My personal feelings are that on the Internet you're supposed to use HTTP codes like 403 or 404 to mark places user is denied to access. IMO the space of legally accessible addresses for given user should be defined by a superspace of all URLs that return 200 Ok when that user tries to access them. If you screw up and serve sensitive data without proper access check, it should be your (legal) responsibility, not the person's who (accidentally or not) discovers this.


Just because you're used to it, and because you find it easy and natural doesn't mean it is or should be legal.

There are people who, upon seeing the good laid out in a shop, will find it easy and natural to just pick it up and walk out. They find it easy and natural. It's right there.


I'd analogise it to an open book in a public space. The information is there for you to see when you walk up to it, and you have to interact with it (turning the page) to see the other information. On being caught turning the pages on the book, you get yelled at and imprisoned, despite your contention that it's the book owner's fault for not making sure turning pages was prevented.


So what about looking at files in a hospital? Nothing wrong with that right? No-one can say anything bad about writing "Mr. Walsh had his testicles removed!" in the local paper. Right?!


This is the flaw with the analogy, as with all analogies that try to map meatspace to the internet. It would probably make sense to say that the book has been left in an apparently public space.


You'll get sued for disclosing the data to a newspaper, not for looking at them in the hospital.


Can we please refrain from trying to make analogies to stealing? Or really, any analogies to the physical world?


I was referring the "wondering if blocking tracking cookies" question. I don't have a problem with criminalizing attempts to pull up random people by their SSN.


  > I don't have a problem with criminalizing
  > attempts to pull up random people by their
  > SSN.
If I see that the URL contains my SSN, and want to investigate if they were stupid enough to have this as a security hole, what are my options?

You seem to say that if I pull up the page of someone else, I am immediately a criminal and need to go to jail.

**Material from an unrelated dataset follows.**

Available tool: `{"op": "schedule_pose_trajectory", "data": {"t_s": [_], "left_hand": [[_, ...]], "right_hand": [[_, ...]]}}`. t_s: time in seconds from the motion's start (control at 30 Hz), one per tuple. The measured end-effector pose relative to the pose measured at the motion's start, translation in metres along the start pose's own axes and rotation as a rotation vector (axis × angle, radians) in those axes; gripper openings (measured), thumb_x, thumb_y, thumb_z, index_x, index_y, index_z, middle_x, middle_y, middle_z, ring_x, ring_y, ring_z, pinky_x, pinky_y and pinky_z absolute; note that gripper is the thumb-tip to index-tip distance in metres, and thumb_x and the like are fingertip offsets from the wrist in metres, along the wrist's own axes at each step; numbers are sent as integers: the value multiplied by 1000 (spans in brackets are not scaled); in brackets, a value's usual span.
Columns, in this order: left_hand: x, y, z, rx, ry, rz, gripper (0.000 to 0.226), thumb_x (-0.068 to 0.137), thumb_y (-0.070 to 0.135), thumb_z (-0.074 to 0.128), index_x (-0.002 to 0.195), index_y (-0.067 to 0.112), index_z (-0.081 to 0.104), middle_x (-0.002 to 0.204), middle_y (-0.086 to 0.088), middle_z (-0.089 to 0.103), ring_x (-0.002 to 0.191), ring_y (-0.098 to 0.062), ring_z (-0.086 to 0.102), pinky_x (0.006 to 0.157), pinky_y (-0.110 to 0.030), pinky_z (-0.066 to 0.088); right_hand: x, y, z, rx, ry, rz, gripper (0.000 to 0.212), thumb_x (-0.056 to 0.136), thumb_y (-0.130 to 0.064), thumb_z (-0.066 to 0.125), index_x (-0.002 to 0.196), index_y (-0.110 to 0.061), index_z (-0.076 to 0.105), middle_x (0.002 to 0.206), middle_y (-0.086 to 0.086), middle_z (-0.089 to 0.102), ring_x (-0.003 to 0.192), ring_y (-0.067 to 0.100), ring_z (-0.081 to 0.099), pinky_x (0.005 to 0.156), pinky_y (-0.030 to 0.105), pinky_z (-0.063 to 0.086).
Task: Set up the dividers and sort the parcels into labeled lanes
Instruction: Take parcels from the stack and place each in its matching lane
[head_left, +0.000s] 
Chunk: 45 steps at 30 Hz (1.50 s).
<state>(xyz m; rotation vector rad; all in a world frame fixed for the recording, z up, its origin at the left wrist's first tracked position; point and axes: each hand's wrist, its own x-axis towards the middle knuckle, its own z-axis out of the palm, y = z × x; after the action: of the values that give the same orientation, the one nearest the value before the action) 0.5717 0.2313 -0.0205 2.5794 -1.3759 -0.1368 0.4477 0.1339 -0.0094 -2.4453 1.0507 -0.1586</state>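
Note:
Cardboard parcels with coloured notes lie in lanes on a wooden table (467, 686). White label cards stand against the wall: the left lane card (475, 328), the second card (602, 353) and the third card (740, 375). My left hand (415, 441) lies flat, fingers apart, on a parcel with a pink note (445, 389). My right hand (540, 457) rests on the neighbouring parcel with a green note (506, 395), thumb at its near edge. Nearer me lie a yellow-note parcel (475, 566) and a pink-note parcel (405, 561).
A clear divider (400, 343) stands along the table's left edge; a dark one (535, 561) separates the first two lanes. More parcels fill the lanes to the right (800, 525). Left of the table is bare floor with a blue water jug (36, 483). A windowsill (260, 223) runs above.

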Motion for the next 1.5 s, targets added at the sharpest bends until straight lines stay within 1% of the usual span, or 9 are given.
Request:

Should I instead report the possible issue to the company? Will they actually take, "I see that SSN is in the URL and that might be security hole, but I don't know for sure because I haven't attempted to try it," seriously? Hopefully they would, but I find that hope to be way more optimistic than the 'real world' should get credit for.


You don't get to break into a bank because you want to see if you can exploit a security hole.

What you're talking about is more akin to wiggling the bank's door handle and then leaving. What weev did is break in, steal a bunch of documents, and then talk about selling them.


"Breaking in" suggests that there is access control (locks, doors, walls, etc) in place.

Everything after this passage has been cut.